Preparing to create a data pipeline
Before building a pipeline, always ask a few questions about the data and systems in place:
- What’s the source and where’s the sink? (data flow on-premise or external)
- Is it a one-time procedure or will it have to be scaled?
- What are the costs and budgets for the data platform?
- Is it needed in real-time or in batches, and will the system support the method?
- Do we have existing infrastructure to make it work and personnel support for times to come?
- Is there an Enterprise platform that does all the work readily? (Build vs Buy)
Benefits from creating a data pipeline
So here’s my two cents on ETL/ELT after working with different types of Data and systems.
When moving Data within the organization from a Transactional Database (OLTP) to an Analytics Platform (OLAP), ELT is the way to go. Intermediate storage decouples OLTP and OLAP, which is important when use-cases such as historical refresh of data, or optimizing the Warehouse tables arise. ELT provides better SLAs for recovery, re-runs, and eliminates the risk of resource spikes on source systems. (No need to schedule the jobs at nights/weekends)

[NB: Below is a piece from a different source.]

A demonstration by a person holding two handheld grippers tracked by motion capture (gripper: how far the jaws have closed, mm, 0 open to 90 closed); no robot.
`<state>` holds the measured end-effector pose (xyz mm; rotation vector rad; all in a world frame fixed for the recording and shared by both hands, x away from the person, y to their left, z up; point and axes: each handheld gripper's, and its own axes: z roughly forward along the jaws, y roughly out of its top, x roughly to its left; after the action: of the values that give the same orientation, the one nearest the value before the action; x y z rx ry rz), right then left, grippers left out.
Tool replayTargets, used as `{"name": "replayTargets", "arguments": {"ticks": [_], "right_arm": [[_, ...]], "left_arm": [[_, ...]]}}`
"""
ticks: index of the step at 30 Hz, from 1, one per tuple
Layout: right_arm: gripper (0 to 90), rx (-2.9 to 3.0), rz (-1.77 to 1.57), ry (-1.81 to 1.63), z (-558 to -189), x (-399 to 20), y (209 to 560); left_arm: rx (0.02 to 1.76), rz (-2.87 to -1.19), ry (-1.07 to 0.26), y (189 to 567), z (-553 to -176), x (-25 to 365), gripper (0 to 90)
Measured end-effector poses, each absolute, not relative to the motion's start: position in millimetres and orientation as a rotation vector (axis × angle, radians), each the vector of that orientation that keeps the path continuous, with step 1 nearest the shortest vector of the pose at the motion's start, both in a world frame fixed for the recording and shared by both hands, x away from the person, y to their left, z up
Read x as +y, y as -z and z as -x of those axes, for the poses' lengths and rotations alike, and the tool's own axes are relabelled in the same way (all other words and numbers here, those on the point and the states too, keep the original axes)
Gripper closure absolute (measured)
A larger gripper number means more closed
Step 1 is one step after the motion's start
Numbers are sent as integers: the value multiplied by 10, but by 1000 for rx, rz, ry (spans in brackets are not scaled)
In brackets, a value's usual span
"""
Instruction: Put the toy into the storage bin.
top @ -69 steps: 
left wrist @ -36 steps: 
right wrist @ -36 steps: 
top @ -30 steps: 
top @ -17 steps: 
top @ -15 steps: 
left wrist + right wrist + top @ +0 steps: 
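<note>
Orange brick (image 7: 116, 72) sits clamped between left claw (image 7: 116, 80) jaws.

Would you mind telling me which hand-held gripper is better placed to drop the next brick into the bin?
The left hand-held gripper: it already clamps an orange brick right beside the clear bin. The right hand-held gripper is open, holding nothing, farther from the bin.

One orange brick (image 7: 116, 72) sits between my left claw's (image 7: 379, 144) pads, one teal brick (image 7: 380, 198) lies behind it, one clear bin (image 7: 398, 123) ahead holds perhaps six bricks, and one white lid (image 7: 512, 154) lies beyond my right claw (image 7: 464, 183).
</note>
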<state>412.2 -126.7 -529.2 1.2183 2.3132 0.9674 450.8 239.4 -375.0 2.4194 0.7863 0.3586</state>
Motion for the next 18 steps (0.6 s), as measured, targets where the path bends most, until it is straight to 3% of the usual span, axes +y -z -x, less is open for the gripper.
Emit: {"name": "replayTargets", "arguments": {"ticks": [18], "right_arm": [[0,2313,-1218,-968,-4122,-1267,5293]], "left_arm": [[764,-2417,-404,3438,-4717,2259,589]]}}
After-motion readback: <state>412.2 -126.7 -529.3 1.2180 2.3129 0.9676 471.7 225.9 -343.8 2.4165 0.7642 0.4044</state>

It sounds cooler and observably faster to use ETL and transform data on the fly, but while using self-hosted systems, storing all the data you can on low-cost object storage (AWS S3, Azure ADLS) in an organized structure is beneficial and it scales! Data is centralized and easily accessible.
When powering Operational Analytics (Reverse ETL for the Data folks out there), ETL provides better value. Getting used to in-house databases which are the backbone rarely does change, but Analytics SaaS Platforms certainly do. End users on these platforms expect readily available Data, to make informed decisions. Choosing an Enterprise or Opensource ETL tool allows faster development of Data Pipelines to various external systems without the prerequisite of knowing all about the destinations. (don’t reinvent the wheel)
ETL is also helpful as external systems have limits and costs associated with the amount of data stored. So there is no need to explain when the Data limits exceed and dashboards stop updating on a workday.
Balancing rapid development, movement of data, and storing what’s needed is a chore in itself, but the key is to maintain data integrity (facts, information, insights) and make data management easier & flexible today and in times to come.